● **Task brief**
Search the data for lines holding the word "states". State how many there are, and nothing else.

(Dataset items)
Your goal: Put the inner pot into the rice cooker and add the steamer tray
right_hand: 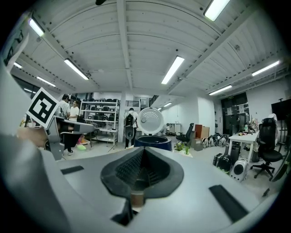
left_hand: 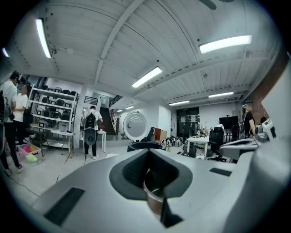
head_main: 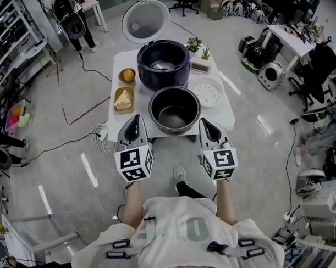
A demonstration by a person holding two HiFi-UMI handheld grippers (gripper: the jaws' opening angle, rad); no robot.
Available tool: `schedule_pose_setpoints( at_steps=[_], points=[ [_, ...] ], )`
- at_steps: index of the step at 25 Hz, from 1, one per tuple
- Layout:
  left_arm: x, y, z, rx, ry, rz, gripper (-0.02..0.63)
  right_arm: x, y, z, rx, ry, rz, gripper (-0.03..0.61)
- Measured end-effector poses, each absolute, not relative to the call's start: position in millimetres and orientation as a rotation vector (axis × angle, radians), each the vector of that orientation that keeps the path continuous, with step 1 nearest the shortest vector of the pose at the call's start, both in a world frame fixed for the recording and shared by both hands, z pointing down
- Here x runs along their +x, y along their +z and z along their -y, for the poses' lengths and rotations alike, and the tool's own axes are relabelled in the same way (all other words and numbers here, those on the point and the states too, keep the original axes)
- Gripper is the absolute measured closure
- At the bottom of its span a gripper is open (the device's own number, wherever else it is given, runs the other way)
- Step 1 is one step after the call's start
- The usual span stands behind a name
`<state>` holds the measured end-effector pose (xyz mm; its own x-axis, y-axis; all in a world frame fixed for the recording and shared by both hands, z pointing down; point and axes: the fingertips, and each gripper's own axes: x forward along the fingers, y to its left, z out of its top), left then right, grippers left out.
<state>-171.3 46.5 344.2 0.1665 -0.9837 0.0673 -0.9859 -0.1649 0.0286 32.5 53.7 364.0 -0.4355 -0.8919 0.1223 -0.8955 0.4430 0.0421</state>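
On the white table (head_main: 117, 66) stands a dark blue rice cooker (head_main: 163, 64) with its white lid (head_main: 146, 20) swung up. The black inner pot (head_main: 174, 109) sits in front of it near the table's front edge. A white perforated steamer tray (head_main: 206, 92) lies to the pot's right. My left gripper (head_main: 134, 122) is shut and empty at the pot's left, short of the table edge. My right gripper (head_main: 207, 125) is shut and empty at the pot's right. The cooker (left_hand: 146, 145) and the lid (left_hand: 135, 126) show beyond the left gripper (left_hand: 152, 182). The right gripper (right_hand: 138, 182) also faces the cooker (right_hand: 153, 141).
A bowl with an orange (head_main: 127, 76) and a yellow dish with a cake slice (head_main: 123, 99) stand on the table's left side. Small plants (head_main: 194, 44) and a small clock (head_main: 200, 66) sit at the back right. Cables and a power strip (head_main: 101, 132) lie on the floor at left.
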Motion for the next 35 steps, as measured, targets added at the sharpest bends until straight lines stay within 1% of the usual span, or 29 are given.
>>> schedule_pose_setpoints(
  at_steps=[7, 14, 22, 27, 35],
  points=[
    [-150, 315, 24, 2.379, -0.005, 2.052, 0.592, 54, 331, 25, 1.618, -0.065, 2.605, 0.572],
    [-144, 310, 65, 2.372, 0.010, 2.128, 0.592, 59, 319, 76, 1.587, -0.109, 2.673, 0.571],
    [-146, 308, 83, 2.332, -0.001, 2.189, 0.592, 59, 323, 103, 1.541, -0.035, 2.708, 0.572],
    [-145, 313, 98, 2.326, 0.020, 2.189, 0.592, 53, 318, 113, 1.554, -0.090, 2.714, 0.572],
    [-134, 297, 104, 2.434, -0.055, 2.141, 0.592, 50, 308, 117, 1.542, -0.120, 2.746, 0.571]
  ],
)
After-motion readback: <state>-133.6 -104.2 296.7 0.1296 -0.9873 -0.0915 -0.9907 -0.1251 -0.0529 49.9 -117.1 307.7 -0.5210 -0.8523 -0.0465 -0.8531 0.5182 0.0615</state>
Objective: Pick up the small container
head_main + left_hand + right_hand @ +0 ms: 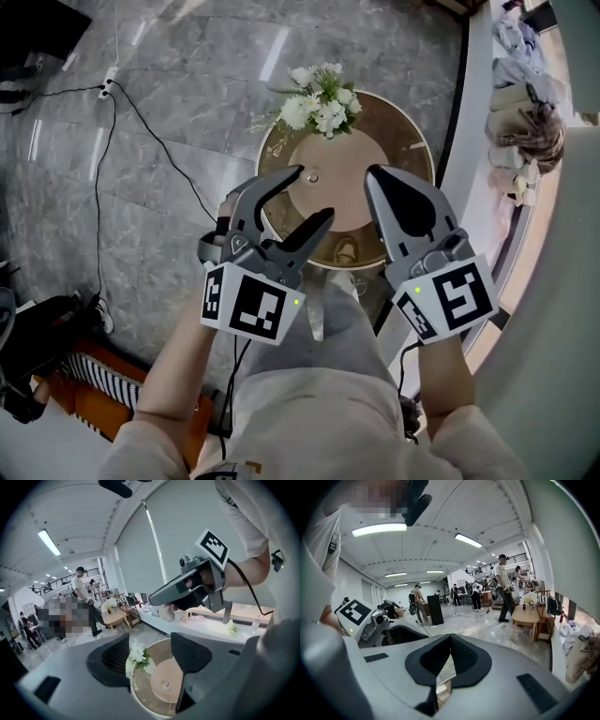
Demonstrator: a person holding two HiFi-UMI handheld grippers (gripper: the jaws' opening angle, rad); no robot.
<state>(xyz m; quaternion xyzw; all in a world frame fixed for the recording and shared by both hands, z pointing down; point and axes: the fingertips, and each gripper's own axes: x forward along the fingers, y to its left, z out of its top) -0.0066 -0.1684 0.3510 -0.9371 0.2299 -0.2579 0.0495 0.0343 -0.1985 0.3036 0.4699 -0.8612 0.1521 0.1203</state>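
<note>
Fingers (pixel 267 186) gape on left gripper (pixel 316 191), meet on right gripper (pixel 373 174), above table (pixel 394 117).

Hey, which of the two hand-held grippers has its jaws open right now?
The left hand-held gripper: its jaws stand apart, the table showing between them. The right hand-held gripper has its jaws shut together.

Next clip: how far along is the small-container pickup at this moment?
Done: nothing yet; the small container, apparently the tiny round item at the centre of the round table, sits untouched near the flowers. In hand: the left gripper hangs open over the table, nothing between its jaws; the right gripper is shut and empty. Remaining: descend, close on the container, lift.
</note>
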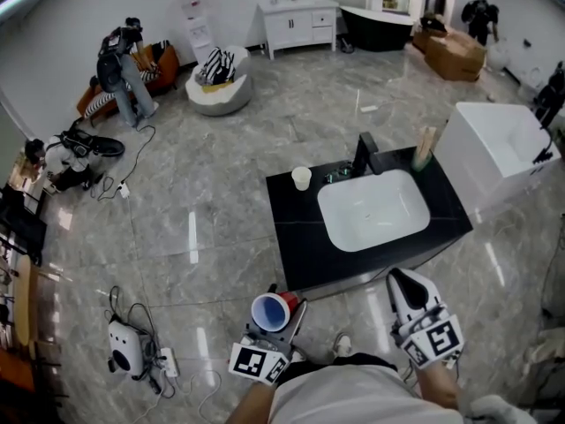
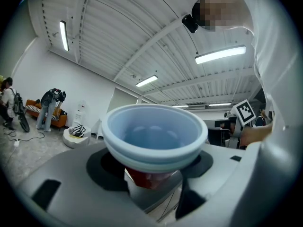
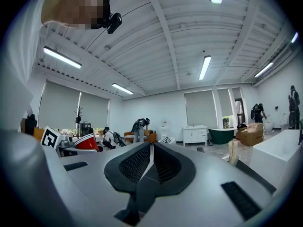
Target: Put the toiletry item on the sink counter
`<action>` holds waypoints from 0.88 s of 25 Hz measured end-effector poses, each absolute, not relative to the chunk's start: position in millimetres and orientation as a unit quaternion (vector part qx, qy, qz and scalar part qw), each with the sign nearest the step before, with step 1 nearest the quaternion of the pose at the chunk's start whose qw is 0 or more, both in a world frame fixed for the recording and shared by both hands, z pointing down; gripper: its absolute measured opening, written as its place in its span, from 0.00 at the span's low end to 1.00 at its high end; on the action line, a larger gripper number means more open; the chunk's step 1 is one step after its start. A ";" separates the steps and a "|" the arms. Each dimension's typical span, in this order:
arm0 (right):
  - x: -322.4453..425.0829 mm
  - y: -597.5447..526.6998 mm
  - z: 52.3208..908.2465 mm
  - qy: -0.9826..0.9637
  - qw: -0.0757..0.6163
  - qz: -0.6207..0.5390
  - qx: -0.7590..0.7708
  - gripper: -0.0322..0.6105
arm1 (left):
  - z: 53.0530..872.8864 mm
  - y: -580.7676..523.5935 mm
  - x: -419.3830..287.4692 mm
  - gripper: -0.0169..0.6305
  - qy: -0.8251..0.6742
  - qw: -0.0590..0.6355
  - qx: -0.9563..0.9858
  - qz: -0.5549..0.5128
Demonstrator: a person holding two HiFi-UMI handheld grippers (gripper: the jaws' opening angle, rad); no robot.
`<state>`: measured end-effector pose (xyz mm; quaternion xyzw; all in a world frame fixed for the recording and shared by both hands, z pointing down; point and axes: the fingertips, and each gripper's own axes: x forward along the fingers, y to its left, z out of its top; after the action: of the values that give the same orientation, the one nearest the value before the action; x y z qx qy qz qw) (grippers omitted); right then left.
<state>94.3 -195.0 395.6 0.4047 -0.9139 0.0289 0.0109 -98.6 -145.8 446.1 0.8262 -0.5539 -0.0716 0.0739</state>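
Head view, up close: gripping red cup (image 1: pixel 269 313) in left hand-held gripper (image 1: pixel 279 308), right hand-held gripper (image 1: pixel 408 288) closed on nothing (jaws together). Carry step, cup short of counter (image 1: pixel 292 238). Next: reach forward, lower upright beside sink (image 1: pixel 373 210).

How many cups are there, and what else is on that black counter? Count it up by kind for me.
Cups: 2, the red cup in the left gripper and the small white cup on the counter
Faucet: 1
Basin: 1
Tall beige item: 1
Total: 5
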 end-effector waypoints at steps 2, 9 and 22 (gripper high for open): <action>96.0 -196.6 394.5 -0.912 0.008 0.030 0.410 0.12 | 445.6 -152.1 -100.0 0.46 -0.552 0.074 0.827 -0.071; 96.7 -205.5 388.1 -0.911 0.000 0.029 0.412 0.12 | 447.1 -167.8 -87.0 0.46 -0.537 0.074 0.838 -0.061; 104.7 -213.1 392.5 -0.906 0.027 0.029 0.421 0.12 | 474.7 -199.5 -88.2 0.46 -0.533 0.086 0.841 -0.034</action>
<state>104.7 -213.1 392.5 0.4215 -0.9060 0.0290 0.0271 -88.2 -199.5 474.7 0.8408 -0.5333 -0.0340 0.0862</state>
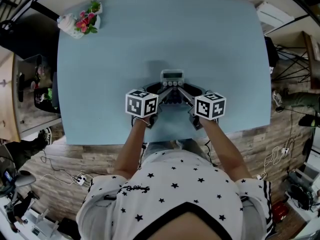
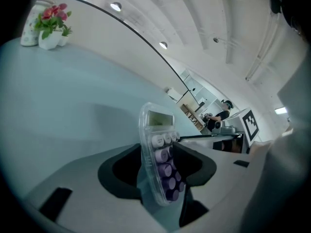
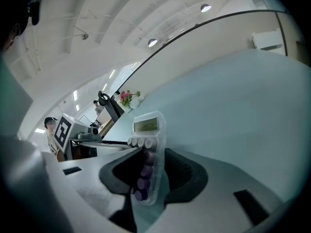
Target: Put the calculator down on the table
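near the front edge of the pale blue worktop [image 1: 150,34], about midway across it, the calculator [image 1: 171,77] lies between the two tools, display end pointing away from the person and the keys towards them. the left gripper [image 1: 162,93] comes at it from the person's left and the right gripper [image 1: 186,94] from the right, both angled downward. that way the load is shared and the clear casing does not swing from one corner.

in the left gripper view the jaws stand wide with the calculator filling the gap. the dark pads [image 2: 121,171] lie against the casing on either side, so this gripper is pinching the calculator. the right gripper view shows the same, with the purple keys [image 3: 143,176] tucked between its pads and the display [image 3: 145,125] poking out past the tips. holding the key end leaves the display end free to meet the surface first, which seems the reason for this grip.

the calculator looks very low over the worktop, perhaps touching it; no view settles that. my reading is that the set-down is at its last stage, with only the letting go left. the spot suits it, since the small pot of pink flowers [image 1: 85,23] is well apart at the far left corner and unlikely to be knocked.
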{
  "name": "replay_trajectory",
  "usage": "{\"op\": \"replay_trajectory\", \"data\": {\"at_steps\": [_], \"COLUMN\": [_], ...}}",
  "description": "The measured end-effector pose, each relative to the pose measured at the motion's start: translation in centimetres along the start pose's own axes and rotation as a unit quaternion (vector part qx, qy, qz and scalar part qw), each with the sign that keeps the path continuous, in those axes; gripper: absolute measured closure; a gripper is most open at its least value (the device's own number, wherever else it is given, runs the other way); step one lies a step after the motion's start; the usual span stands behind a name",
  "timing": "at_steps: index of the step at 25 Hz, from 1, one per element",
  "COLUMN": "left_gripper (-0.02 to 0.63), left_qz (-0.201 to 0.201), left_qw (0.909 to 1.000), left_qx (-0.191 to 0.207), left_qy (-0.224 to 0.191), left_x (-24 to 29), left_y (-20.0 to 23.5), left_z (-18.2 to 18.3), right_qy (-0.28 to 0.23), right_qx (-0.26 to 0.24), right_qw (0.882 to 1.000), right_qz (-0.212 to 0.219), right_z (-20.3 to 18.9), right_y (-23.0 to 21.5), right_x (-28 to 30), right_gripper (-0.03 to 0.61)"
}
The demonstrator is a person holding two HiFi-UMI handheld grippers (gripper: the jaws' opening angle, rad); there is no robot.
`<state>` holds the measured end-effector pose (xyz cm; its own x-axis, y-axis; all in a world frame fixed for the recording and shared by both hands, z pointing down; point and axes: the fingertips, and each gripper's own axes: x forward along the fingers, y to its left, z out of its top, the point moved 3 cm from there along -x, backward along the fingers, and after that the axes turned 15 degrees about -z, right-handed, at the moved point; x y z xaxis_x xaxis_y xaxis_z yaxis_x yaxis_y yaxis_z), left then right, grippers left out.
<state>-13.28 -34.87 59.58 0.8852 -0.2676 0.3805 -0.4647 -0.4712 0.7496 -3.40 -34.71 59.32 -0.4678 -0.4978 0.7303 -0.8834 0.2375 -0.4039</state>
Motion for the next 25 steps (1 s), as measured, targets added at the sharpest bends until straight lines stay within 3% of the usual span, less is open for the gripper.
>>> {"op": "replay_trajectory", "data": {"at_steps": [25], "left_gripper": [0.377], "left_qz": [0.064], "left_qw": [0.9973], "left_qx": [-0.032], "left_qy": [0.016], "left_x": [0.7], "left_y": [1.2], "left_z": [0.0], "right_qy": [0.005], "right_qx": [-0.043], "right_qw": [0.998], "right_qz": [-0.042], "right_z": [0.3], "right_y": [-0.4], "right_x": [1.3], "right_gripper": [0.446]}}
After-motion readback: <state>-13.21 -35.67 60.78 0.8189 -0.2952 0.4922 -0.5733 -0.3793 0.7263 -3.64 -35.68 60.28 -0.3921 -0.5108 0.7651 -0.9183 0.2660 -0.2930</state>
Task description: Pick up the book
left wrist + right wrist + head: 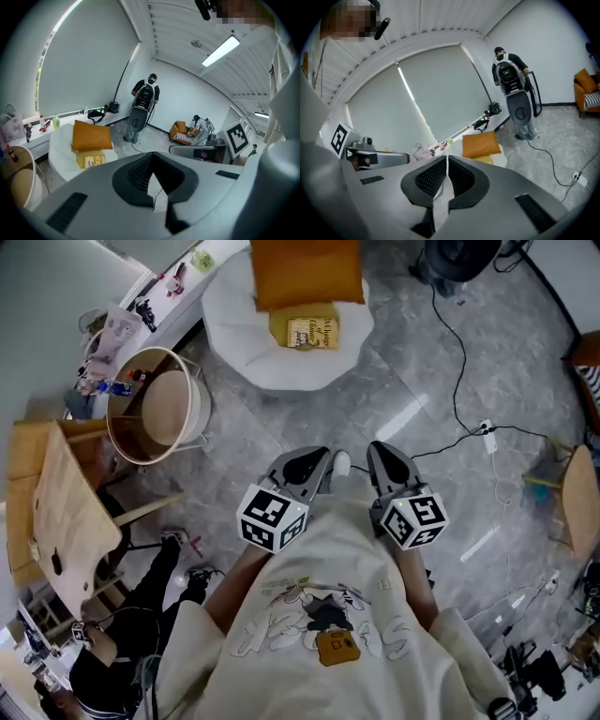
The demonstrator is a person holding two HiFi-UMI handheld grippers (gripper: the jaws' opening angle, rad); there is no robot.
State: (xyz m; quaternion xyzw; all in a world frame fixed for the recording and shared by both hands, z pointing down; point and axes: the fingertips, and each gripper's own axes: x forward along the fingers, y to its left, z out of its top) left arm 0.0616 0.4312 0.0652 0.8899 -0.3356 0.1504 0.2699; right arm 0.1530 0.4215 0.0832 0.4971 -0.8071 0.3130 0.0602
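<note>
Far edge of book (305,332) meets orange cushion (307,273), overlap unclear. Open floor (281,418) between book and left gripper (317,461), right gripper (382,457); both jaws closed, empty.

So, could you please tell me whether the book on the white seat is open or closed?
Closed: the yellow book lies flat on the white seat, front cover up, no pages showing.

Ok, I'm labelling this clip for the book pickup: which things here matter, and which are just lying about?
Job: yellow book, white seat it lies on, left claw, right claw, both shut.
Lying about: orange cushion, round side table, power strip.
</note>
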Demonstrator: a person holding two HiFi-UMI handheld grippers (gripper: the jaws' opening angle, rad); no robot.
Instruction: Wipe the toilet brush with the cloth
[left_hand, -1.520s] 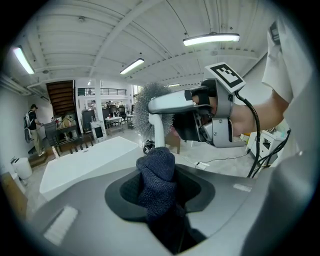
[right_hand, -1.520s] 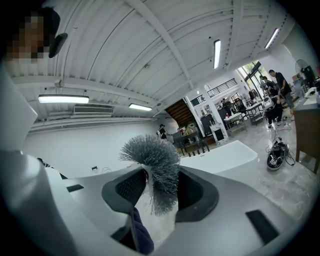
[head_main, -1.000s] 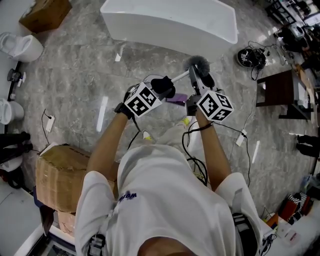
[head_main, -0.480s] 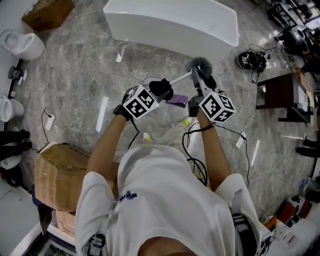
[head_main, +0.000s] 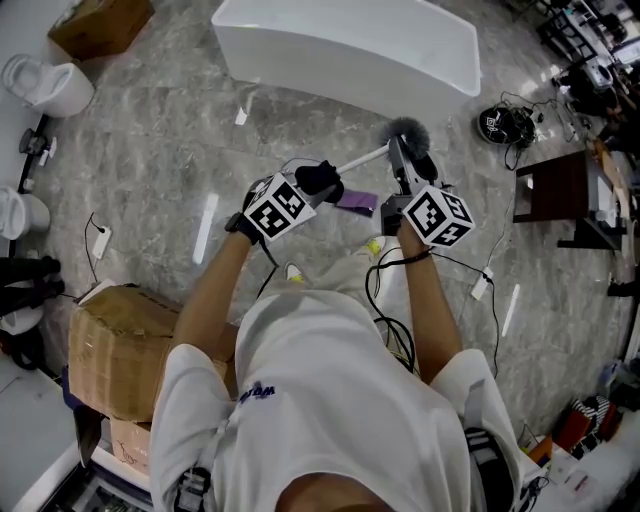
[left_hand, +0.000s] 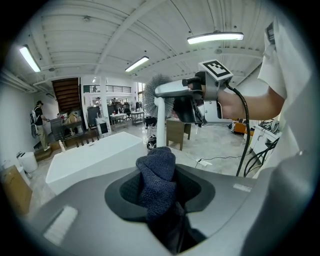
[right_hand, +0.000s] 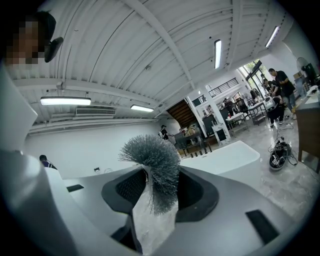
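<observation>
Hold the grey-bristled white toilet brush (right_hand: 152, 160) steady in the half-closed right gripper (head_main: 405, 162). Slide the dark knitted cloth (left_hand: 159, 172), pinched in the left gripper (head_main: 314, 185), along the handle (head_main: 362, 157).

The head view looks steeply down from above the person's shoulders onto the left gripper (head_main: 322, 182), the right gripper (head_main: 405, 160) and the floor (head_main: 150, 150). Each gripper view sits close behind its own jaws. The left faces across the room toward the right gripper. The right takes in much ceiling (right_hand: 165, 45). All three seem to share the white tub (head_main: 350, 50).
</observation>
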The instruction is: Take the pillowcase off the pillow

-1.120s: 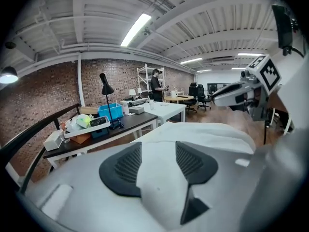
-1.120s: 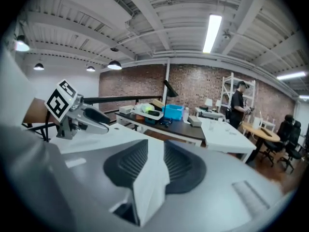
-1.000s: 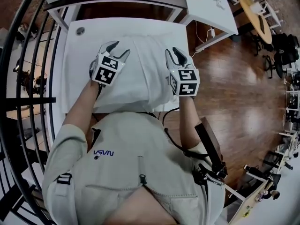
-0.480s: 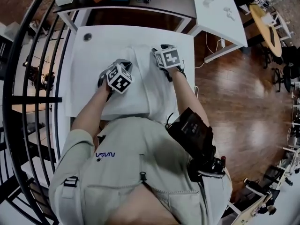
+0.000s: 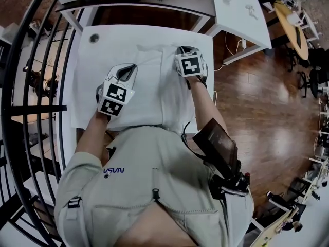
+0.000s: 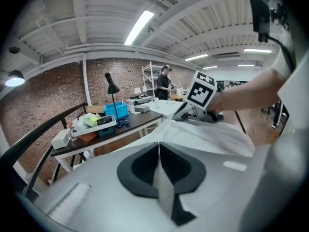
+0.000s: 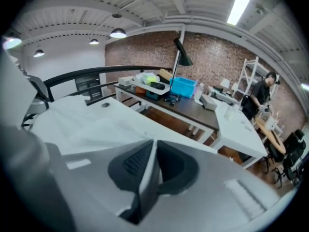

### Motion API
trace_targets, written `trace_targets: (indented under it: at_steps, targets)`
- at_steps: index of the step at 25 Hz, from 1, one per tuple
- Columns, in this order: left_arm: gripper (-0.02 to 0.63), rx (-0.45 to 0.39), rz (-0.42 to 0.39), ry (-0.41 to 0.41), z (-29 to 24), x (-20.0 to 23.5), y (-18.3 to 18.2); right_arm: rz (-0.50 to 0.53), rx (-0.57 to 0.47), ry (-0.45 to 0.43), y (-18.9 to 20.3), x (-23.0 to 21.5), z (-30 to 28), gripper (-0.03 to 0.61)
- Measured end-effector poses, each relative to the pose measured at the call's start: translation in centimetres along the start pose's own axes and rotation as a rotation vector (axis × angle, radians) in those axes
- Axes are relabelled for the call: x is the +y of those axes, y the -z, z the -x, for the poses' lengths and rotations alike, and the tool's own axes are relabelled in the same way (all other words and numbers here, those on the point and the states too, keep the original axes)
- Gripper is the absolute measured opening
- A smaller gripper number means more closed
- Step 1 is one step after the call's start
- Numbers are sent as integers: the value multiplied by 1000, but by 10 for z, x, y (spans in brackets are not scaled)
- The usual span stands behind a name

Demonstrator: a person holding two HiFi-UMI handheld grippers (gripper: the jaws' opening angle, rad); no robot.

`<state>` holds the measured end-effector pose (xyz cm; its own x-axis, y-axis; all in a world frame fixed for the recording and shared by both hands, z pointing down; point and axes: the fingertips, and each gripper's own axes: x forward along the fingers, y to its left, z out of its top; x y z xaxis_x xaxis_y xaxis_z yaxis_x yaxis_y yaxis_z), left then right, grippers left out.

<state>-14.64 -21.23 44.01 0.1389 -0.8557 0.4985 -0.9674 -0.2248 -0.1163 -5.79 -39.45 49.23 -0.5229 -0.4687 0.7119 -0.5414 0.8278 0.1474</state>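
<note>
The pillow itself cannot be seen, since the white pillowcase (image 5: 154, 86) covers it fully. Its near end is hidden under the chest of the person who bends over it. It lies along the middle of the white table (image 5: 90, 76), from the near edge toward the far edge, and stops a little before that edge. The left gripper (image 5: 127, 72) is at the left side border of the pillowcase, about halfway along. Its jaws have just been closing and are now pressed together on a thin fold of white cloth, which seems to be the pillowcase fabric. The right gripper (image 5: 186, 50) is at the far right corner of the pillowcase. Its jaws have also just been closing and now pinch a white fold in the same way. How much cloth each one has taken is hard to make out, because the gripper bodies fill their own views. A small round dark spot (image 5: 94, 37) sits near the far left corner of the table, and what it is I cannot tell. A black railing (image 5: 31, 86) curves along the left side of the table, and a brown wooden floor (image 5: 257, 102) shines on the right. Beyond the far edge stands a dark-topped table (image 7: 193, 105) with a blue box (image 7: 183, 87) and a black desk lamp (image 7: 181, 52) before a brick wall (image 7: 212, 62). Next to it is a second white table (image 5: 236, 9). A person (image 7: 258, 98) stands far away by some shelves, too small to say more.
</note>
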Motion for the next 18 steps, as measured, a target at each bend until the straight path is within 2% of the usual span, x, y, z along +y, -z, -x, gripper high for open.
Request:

● **Task result**
2